2012-03-24 Thread Thomas Schilling
On 24 March 2012 12:53, Henrik Nilsson  wrote:
> Hi all,
>
> Thomas Schilling wrote:
>
>> I think most here agree that the main advantage of the current
>> definition is only pedagogical.
>
> But that in itself is not a small deal. In fact, it's a pretty
> major advantage.
>
> Moreover, the utter simplicity of String = [Char] is a benefit
> in its own right. Let's not forget that this, in practice,
> across all Haskell applications, works just fine in the vast
> majority of cases.
>
> I get the sense that the proponents for deprecating, and ultimately
> get rid of, String = [Char], are suggesting that this would lead
> to noticeable performance improvements across the board by virtue
> of preventing programmers from accidentally making a poor choice
> of data structure for representing string. But I conjecture that
> the performance impact of switching form e.g. String to Text at
> the level of complete applications would be negligible in most
> cases, simply because most Haskell applications are not dominated
> by heavy-duty string processing. And those that are, probably
> already uses something like Text, and were written be people
> who know a thing or two about appropriate choice of data structures
> anyway.
>
> As to teaching:
>
>> I don't really
>> think that having an abstract type is such a big problem for teaching.
>> You can do string processing by doing (pack . myfunction . unpack)
>
> Here at Nottingham, we're teaching all our 1st-year undergraduates
> Haskell. It works, but it is a challenge, and, alas, far from everyone
> "gets" it. And this is despite the module being taught by one of
> the leading and most experienced Haskell educators (and text book
> author), Graham Hutton.
>
> Without starting an endless discussion about how to best teach
> programming languages in general and Haskell in particular to
> (near) beginners, I dare say that idioms like the one suggested
> above would do nothing to help.
>
> String != [Char] would break no end of code, text books, tutorials,
> lecture slides, would not help with teaching Haskell, all
> for very little if any benefit in the grand scheme of things.

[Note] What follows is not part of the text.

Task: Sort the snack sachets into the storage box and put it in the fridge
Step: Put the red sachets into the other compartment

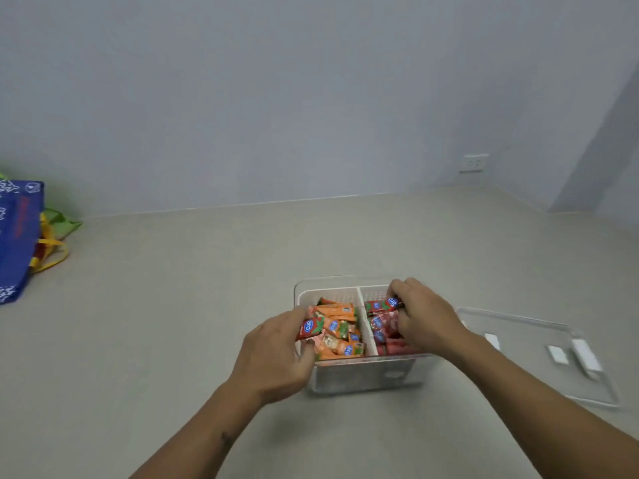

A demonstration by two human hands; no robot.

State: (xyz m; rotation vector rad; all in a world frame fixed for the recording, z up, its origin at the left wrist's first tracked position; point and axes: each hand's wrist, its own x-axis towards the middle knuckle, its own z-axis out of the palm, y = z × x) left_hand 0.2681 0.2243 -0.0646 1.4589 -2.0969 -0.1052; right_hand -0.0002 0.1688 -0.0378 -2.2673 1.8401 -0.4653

OK, I agree that breaking text books is a big deal.  On the other
hand, the lack of a good Text data type forced text books to teach bad
approaches to dealing with strings.  Haskell should do better.

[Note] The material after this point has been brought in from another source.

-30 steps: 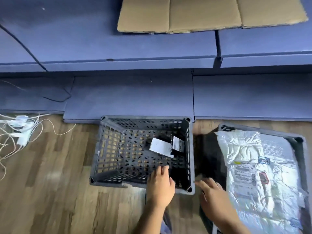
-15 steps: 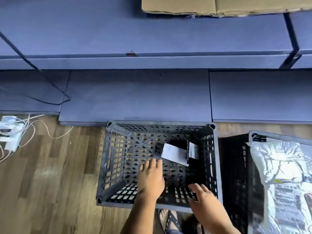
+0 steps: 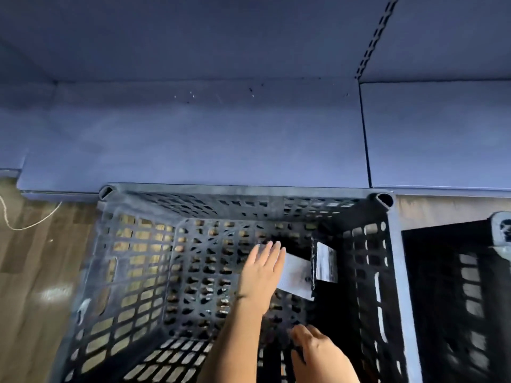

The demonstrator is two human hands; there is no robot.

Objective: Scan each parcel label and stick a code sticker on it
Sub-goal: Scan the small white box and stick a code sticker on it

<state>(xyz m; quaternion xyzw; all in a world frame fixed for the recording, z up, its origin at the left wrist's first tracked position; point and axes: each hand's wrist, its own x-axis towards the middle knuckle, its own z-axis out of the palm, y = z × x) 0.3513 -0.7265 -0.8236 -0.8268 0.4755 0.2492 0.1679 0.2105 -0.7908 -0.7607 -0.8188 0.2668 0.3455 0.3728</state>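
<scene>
Parcel (image 3: 322, 299): a small dark package lying on the floor of the grey perforated crate (image 3: 249, 190), toward its right wall. A white label (image 3: 296, 277) faces up on it; a second, shinier white patch (image 3: 326, 265) sits just right of a raised dark edge. Print on both is too blurred to read.

Left hand (image 3: 261, 275): reaching down into the crate, palm down, fingers straight and spread flat, holding nothing. Fingertips overlap the label's left edge; cannot tell whether they touch it or hover above.

Right hand (image 3: 315, 352): low at the near side of the crate, fingers loosely curled, nothing visibly held. Contact with the crate wall cannot be told.

A second dark crate (image 3: 459, 299) stands just to the right. No scanner or sticker sheet in view.

Judgement: step in hand is retrieving the parcel for scanning; neither scan nor sticker looks done yet for this one.

Notes for a clean pick:
- Pinch the package by its near-left edge, not the label, so the label is not creased or smudged.
- Lift straight up, clear of the right wall.
- Keep the label face-up and flat for the scan.
- Package looks thin and light, so it may slide on the perforated floor; steady it with the right hand if needed.
</scene>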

Johan mentioned both semantic and performance problems with Strings.
A part he didn't stress is that Strings are also a horribly
memory-inefficient way of storing strings.  On 64 bit GHC systems a
single ASCII character needs 16 bytes of memory (i.e., an overhead of
16x). A non-ASCII character (ord c > 255) actually requires 32 bytes.
(This is due to a de-duplication optimisation in the GHC GC).  Other
implementations may do better, but an abstract type would still be
better to enable more freedom for implementors.

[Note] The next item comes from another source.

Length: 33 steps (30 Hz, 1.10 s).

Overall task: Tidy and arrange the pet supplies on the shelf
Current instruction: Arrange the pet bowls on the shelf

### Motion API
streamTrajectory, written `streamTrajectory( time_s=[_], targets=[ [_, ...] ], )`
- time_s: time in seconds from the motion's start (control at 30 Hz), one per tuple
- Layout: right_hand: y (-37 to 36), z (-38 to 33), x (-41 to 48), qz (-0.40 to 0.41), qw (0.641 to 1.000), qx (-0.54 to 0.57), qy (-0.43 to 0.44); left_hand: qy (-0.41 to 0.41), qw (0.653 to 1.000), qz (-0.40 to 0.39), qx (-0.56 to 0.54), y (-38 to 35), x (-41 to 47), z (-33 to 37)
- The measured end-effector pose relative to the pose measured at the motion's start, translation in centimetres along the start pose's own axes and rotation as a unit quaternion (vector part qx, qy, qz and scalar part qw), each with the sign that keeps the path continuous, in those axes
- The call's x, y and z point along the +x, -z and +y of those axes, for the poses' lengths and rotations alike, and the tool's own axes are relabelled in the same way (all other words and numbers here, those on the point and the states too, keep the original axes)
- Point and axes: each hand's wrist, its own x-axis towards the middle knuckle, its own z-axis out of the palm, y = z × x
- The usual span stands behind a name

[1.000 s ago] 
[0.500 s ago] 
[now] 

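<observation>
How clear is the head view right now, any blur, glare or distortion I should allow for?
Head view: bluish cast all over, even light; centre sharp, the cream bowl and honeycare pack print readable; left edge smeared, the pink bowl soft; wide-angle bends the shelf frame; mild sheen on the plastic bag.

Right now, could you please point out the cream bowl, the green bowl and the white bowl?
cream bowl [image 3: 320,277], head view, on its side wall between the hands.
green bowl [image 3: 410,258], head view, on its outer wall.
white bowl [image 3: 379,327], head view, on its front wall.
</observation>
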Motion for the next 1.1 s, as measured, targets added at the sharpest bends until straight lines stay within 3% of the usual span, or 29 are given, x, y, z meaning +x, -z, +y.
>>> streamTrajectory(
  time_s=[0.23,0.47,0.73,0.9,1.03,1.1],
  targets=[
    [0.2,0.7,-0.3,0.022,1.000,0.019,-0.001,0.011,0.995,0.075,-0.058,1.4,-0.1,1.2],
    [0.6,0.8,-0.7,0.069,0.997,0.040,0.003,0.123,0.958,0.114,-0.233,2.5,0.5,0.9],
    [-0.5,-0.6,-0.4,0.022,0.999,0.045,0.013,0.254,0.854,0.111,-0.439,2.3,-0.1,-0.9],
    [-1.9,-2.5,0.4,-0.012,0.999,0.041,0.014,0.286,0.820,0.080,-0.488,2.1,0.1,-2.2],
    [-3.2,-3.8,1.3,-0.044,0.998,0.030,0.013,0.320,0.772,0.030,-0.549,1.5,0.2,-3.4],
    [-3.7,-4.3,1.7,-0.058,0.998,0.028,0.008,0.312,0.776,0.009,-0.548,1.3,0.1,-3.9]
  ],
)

Correct handling of unicode strings is a Hard Problem and String =
[Char] is only better if you ignore all the issues (which is certainly
fine a teaching environment).

I would be happy to have a simplistic String = [Char] coexist with a
Text type if it weren't for the problem that so many things are biased
towards String.  E.g., error takes a String, Show is used everywhere
and produces strings, the pretty printing library uses Strings, Read
parses Strings.

> On the other hand, a standardised, well thought-out, API for
> high-performance strings and appropriate mechanisms such
> as a measure of overloading to make it easy and palatable to
> use, and that work alongside the present String = [Char], would be a
> good thing.

As I said, while I'm not a huge fan of having two String types
co-exist, I could accept it as a necessary trade-off to keep text
books valid and preserve backwards compatibility.  (There are also
other issues with String.  For example, you can't write an instance
MyClass String in Haskell2010, and even with GHC extensions it seems
wrong and you often end up writing instances that overlap with MyClass
[a].)  I'm using Data.Text a lot, so I can work around the issue, but
unfortunately you run into a lot of issues where the standard library
forces the use of String, and that, I believe, is wrong.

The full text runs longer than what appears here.